Il feretro che arriva dal Campidoglio avvolto dalla bandiera europea, è stato accolto dal picchetto d’onore. Ai funerali partecipano le più alte cariche dello Stato e delle istituzioni Ue. Già in chiesa la moglie Alessandra Vittorini e i figli Giulio e Livia, la presidente della Commissione europea Ursula von der Leyen e il presidente del Consiglio europeo Charles Michel, il ministero degli esteri, Luigi Di Maio, il premier Mario Draghi e il Presidente della Repubblica Sergio Mattarella. Ma anche molti ministri del governo e il premier spagnolo Pedro Sanchez.

“Non ideologie ma ideali”: con queste parole il Cardinale Matteo Zuppi, arcivescovo di Bologna ed amico d’infanzia, ricorda David Sassoli durante i suoi funerali, nell’omelia. Lo ricorda come “beato anche nella sofferenza della malattia, vissuta con dignità senza lamentarsi. David era un uomo di tutti, la politica per lui era democrazia, voleva un’Europa Unita“.

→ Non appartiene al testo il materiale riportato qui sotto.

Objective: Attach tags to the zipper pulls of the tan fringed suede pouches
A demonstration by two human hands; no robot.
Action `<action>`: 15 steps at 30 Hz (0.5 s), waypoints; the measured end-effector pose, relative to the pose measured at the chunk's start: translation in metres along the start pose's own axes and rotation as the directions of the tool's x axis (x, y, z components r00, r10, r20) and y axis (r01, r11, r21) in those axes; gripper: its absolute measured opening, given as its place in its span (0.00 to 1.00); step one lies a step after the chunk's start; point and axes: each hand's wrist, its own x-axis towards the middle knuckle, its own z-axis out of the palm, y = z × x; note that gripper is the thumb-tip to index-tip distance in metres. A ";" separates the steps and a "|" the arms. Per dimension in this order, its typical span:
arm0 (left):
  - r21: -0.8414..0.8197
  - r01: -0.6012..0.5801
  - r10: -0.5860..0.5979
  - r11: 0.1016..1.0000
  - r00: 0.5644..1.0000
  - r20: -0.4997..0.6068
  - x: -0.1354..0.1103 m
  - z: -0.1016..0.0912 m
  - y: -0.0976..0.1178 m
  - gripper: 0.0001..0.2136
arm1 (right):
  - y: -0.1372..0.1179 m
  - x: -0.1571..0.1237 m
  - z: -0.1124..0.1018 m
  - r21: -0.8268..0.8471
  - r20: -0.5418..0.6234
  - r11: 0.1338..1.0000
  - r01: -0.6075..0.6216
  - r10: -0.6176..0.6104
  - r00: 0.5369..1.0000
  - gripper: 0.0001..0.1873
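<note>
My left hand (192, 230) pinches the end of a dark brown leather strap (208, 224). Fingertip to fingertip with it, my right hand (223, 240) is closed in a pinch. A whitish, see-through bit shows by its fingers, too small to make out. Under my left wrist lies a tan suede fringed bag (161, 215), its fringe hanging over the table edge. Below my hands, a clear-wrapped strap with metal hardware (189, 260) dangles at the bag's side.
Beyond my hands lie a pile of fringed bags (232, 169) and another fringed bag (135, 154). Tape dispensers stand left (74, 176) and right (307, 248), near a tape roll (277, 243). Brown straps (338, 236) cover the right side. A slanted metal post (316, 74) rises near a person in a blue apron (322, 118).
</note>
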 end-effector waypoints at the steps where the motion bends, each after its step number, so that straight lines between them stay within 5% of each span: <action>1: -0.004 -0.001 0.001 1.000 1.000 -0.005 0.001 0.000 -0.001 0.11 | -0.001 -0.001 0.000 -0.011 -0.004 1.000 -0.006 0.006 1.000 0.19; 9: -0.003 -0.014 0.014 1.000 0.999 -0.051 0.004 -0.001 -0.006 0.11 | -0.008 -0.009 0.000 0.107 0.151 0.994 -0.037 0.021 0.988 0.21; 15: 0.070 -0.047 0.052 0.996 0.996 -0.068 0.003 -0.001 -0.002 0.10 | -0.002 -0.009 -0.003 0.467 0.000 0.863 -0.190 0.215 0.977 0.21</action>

Continua così nell’omelia Zuppi: “Facciamo fatica a comprendere la fine”, ha detto. “Le tue parole sempre calibrate le lanciavi come un arciere, parole che profumavano di fraternità”. Alla fine saluta l’amico alla sua maniera: “Buona strada David, il tuo sorriso ci ricordi sempre di ricercare la felicità e di costruire la speranza” e ricorda le parole scambiate con lui a Natale quando era già molto malato: “Abbiamo il dovere di proteggere i più deboli, la speranza siamo noi quando non alziamo muri”.

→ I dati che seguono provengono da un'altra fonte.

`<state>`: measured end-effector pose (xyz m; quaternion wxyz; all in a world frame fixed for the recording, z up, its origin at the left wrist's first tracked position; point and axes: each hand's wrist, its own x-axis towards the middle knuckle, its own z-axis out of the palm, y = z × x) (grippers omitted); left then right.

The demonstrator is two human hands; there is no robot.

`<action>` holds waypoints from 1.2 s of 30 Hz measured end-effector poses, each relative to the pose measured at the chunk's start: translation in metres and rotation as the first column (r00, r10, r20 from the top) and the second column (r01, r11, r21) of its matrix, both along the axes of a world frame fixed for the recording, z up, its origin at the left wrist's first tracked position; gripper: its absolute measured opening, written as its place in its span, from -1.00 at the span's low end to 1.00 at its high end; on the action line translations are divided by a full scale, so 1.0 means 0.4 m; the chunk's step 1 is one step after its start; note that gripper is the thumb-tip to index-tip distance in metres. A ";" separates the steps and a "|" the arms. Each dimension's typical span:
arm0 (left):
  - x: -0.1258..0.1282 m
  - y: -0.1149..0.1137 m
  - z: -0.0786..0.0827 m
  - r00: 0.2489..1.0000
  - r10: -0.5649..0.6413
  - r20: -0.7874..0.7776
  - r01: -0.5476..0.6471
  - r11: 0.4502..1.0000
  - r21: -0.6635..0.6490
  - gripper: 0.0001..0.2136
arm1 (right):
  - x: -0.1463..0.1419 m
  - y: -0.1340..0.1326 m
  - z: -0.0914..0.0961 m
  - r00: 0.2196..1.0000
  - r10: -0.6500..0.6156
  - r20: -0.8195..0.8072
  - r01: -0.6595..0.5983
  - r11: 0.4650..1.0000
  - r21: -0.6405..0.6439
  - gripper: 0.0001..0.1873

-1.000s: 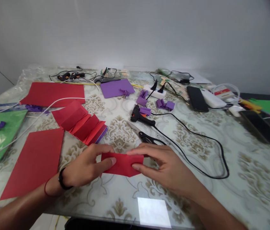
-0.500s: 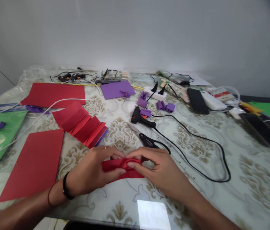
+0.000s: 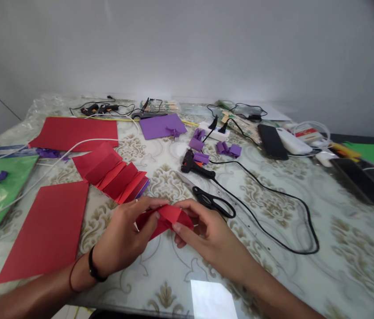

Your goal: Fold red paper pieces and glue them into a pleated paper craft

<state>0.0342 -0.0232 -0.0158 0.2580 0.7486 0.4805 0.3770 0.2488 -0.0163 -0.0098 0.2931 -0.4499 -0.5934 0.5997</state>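
Note:
Between my two hands is a folded strip of red paper (image 3: pixel 170 213), curved and lifted off the table. My left hand (image 3: pixel 130 235) pinches its left end between thumb and fingers. On the other end, my right hand (image 3: pixel 203 230) grips with the thumb in front and fingers behind. Pleated red paper strips (image 3: pixel 117 173) lie just beyond my left hand, with a purple edge showing under them. Black-handled scissors (image 3: pixel 211 200) rest beyond my right hand, and a black glue gun (image 3: pixel 196 165) lies farther back.
Red sheets (image 3: pixel 47 226) and a green pack (image 3: pixel 1 190) lie on the left. A purple sheet (image 3: pixel 162 126), folded purple pieces (image 3: pixel 228 149) and a white power strip (image 3: pixel 215 131) sit farther back. The glue gun's black cord (image 3: pixel 293 199) loops right, near phones (image 3: pixel 273 141).
Both hands have raised the red strip slightly and tilted it. It lay flat and folded before; now it bends upward in the middle.

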 end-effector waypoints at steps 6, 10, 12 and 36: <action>0.015 -0.005 -0.009 0.984 0.046 -0.172 -0.002 0.969 0.247 -0.70 | -0.024 -0.004 -0.017 0.992 -0.081 -0.101 0.087 0.995 0.049 -0.88; 0.017 -0.007 -0.007 0.971 0.128 -0.204 -0.051 0.937 0.345 -0.78 | -0.034 -0.008 -0.026 0.979 -0.204 -0.020 0.204 0.963 0.176 -0.91; 0.017 -0.008 -0.003 0.978 0.134 -0.157 -0.079 0.944 0.320 -0.79 | -0.037 -0.008 -0.028 0.962 -0.274 0.009 0.263 0.934 0.243 -0.89; 0.000 0.020 0.007 0.975 0.133 0.180 -0.114 0.987 -0.116 -0.92 | -0.080 0.036 -0.006 0.970 -0.242 0.040 0.209 0.903 0.375 -0.91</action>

Dal pulpito il commovente ricordo dei figli Giulio e Livia così come quello della moglie, Alessandra Vittorini, che ha ricordato il tratto di strada percorso insieme, dalla conoscenza all’università fino agli ultimi giorni: “Sarà dura, durissima, ma in questi anni ci hai dimostrato che niente è impossibile”. “Ci siamo cercati e trovati sui banchi di scuola. In questo tempo lo stare insieme ha fatto i conti con altro e altrove – ha ricordato -. Ti abbiamo sempre diviso e condiviso con altri, famiglia e lavoro, famiglia e politica, famiglia e passioni. Altri luoghi e altri impegni con cui hai costruito con tenacia il tuo modo di essere, di fare, i tuoi valori. Noi siamo stati il tuo punto fermo ma dividerti e condividerti con altri ha prodotto questa cosa immensa a cui stiamo assistendo in queste ore, e che abbiamo visto nei fiori e nei biglietti trovati l’altro ieri attaccati al portone in strada”.

Alla camera ardente in Campidoglio giovedì in tanti hanno voluto rendere omaggio a Sassoli. Presenti 4mila cittadini che hanno portato il loro omaggio al presidente del Parlamento europeo. Per il funerale do oggi invece è stato allestito alle Terme Diocleziano un maxischermo che trasmette in diretta la funzione: tanta gente è accorsa per seguirla da lì.